John Bugri, from Kwimane Nkumah University of Science and Technology in Ghana, told us about his hopes for more of these opportunities in the future:
“We appear to be facing many similar problems when it comes to land governance in African countries and would therefore benefit from meeting even more frequently to come up with solutions together and in the continental domain. In the future we would like to have more opportunities to meet for South-South exchange and dialogue.”
Aside of the technical focus areas, a major aim of the study tour was to discuss to what extent research can and should influence policy making and which tools and procedures exist to facilitate such policy-research linkages. With this in mind, a panel discussion organized in the form of a symposium at the Technical University in Munich (TUM) – part of the ADLAND consortium – centered on the question of “how research results of academia and other research institutions can be actively used to shape evidence-based land policy design”.

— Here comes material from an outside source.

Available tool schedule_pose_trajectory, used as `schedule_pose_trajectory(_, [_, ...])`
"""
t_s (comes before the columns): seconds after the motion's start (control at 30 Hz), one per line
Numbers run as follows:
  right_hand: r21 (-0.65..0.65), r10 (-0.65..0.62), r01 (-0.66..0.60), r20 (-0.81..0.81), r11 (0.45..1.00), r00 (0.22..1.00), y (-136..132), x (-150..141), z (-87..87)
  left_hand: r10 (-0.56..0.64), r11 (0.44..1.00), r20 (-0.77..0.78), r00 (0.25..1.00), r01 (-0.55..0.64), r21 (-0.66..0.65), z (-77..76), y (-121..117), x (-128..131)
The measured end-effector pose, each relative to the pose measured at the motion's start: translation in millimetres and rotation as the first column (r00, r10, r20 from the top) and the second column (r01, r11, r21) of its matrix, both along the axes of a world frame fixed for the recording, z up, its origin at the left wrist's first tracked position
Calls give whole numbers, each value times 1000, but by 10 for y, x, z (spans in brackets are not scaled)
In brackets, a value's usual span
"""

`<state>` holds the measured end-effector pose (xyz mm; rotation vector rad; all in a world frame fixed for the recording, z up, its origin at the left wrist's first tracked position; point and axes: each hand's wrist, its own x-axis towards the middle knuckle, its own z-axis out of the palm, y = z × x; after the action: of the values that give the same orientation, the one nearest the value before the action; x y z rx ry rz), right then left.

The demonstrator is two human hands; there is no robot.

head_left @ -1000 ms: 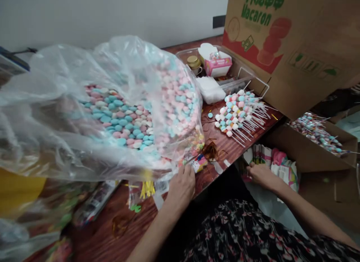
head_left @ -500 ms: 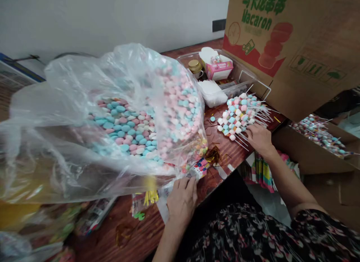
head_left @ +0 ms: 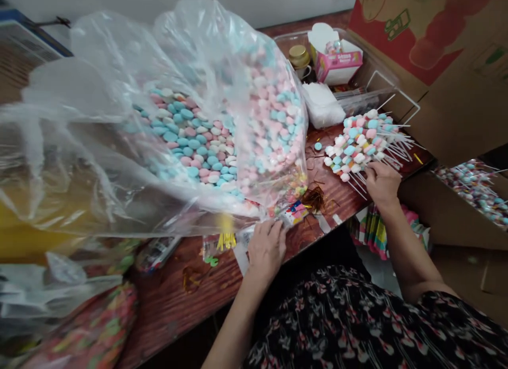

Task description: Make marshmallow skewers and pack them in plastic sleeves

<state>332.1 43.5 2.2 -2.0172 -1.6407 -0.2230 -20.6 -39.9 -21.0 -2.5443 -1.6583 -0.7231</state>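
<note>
A pile of candy skewers (head_left: 359, 141), with pastel pink, blue and white pieces on white sticks, lies near the right edge of the table. My right hand (head_left: 383, 183) is closed at the near side of the pile, its fingers pinching a stick of one candy skewer. On the table's front edge my left hand (head_left: 268, 247) rests palm down, fingers laid over clear plastic packaging and holding nothing that I can see. Just beyond it is a small colourful printed packet (head_left: 296, 212). A large clear plastic bag (head_left: 99, 194) of pastel candies (head_left: 194, 143) fills the left and centre.
Behind the pile stands a clear plastic bin (head_left: 387, 78) with a pink box (head_left: 339, 66) and a gold-lidded jar (head_left: 299, 57). A large carton (head_left: 444, 110) rises at right. Wrapped skewers (head_left: 474, 186) fill a lower box. Gold twist ties (head_left: 315, 199) lie on the table.
My right hand has moved up from the folded packaging below the table to the skewer pile and closed on a stick. My left hand has stayed at the table edge. The view has shifted.
</note>
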Motion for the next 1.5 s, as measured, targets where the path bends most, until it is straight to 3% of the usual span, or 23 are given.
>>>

The participants representing academia got the chance to present their research focus to a wide range of stakeholders from Germany and Europe dealing with land governance issues. Then presentations centered on land governance using the Land Governance Assessment Framework (LGAF) developed by the World Bank and on large-scale agricultural investments. Subsequent panel discussions dealt with exploring how policy-research-linkages can be formalized and intensified, and more broadly about the interplay between politics and universities and the role of universities as policy advisor and as agents of change.
The participants showed a great interest in discussing land governance and land policy issues as well as the challenges and opportunities they face in their respective home countries. They seized the opportunity not only to discuss future areas of cooperation amongst themselves, but also with various German institutions on technical issues such as cartography and geodesy knowledge sharing. Further, they invited the idea of creating more vocational type training and education opportunities for African students in Germany, through further cooperation with the DAAD, which offers financial means to NELGA for such initiatives. Strengthening South-North exchange is high on the NELGA agenda, since as this successful Study Tour has shown, it contributes greatly to achieving NELGA’s objective of enhancing training and education capacities in the field of land governance, management and policy on the African continent.